Your goal: Repeat precisely the span of lines below that opens with the line containing "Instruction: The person" and closes with the line containing "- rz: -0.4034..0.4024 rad", both included.

Source data
┄┄┄┄┄┄┄┄┄┄┄┄┄┄┄┄┄┄┄┄

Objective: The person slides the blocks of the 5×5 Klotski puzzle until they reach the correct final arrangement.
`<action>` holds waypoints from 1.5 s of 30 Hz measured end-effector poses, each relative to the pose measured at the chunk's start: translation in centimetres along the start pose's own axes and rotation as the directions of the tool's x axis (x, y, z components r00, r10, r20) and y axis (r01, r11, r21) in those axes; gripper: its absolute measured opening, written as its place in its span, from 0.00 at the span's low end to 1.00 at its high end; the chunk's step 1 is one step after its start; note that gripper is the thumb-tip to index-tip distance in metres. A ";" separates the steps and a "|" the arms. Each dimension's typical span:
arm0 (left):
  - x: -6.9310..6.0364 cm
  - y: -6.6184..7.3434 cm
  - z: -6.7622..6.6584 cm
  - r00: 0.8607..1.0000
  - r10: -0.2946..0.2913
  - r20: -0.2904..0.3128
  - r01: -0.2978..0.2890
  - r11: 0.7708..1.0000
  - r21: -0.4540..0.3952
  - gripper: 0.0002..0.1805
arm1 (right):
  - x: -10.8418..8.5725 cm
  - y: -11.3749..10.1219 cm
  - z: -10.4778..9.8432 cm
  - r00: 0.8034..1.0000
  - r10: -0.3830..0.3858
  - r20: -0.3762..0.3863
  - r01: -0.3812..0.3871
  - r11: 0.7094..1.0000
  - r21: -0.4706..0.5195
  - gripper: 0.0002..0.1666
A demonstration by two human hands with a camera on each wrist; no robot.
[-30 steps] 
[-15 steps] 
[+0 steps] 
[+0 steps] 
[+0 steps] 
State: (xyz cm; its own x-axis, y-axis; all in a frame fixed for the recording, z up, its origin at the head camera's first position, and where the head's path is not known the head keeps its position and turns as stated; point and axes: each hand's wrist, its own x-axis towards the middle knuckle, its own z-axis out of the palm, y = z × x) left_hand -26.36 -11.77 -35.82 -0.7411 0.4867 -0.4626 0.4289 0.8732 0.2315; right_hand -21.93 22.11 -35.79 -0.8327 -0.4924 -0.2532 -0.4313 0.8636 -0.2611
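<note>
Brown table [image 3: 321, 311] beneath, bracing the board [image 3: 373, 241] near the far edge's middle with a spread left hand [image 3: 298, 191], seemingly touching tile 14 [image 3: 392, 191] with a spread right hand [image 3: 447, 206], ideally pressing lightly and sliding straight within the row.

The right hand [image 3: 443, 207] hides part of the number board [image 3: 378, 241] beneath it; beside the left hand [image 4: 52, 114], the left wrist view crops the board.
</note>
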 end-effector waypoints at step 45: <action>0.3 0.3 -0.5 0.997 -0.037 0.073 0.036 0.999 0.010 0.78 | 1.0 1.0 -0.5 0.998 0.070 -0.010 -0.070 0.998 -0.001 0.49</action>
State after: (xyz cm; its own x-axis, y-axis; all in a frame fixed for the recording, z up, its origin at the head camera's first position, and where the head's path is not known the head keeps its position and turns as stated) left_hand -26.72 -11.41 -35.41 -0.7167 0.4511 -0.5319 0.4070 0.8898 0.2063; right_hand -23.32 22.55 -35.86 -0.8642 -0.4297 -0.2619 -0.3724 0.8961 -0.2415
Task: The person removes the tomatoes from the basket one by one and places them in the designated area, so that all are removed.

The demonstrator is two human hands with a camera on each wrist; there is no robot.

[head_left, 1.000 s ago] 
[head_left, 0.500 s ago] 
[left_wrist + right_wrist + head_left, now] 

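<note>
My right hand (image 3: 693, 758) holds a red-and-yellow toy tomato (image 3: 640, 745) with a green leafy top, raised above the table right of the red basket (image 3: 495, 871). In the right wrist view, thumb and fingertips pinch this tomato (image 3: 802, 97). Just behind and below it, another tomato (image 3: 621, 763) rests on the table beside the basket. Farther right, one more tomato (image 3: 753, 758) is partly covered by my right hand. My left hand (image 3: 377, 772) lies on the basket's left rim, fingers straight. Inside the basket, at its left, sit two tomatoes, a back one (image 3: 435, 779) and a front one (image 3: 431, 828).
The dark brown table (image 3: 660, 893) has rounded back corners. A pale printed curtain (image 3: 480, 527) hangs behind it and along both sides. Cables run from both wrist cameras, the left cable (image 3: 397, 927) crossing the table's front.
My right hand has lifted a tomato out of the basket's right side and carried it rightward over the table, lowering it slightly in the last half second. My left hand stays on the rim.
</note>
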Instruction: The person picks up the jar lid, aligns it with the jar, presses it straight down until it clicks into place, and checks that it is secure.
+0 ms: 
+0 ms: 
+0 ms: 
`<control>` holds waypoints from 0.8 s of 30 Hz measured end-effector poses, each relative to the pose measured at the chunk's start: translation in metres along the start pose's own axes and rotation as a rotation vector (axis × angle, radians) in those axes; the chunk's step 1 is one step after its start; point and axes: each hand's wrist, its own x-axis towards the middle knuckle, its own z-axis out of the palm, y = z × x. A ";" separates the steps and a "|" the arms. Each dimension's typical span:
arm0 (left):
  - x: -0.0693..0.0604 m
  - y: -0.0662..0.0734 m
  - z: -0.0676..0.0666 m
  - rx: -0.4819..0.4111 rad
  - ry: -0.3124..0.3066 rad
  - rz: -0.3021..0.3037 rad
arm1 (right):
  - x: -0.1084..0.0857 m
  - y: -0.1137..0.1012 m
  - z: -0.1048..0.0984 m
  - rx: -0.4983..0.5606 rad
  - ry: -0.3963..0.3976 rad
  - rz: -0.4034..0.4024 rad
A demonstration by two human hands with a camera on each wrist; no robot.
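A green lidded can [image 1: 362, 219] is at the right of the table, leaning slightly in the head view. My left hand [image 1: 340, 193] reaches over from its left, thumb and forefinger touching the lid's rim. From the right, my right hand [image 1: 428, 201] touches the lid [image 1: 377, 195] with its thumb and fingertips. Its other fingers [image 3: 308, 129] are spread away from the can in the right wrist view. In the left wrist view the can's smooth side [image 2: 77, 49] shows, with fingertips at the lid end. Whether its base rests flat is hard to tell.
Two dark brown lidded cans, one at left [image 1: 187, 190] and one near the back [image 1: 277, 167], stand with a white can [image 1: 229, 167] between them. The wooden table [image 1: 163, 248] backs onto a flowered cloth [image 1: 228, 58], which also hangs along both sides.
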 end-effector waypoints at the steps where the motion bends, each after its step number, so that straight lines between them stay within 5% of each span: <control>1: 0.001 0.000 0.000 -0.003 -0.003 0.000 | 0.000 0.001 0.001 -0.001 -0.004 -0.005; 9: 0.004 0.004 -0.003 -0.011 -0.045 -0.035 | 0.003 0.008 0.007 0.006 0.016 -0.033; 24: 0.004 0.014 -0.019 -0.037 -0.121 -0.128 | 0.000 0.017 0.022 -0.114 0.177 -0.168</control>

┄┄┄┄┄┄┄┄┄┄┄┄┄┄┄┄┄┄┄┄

Exercise output:
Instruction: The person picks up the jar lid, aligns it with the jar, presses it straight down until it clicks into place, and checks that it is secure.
+0 ms: 
+0 ms: 
+0 ms: 
`<control>` holds waypoints from 0.8 s of 30 Hz measured end-effector poses, each relative to the pose measured at the chunk's start: translation in metres along the start pose's own axes and rotation as a rotation vector (axis × angle, radians) in those axes; the chunk's step 1 is one step after its start; point and axes: each hand's wrist, its own x-axis towards the middle knuckle, its own z-axis out of the palm, y = z × x. A ";" separates the steps and a "|" the arms. Each dimension's typical span:
arm0 (left):
  - x: -0.0693..0.0604 m
  - y: -0.0662..0.0734 m
  - z: -0.0676..0.0666 m
  - rx: -0.4819..0.4111 rad
  - ry: -0.3124..0.3066 rad
  - rz: -0.3021..0.3037 rad
arm1 (right):
  - x: -0.1084..0.0857 m
  - y: -0.1137..0.1012 m
  - z: -0.1048..0.0984 m
  - rx: -0.4983..0.5606 rad
  - ry: -0.3963..0.3976 rad
  - rz: -0.4034..0.4024 rad

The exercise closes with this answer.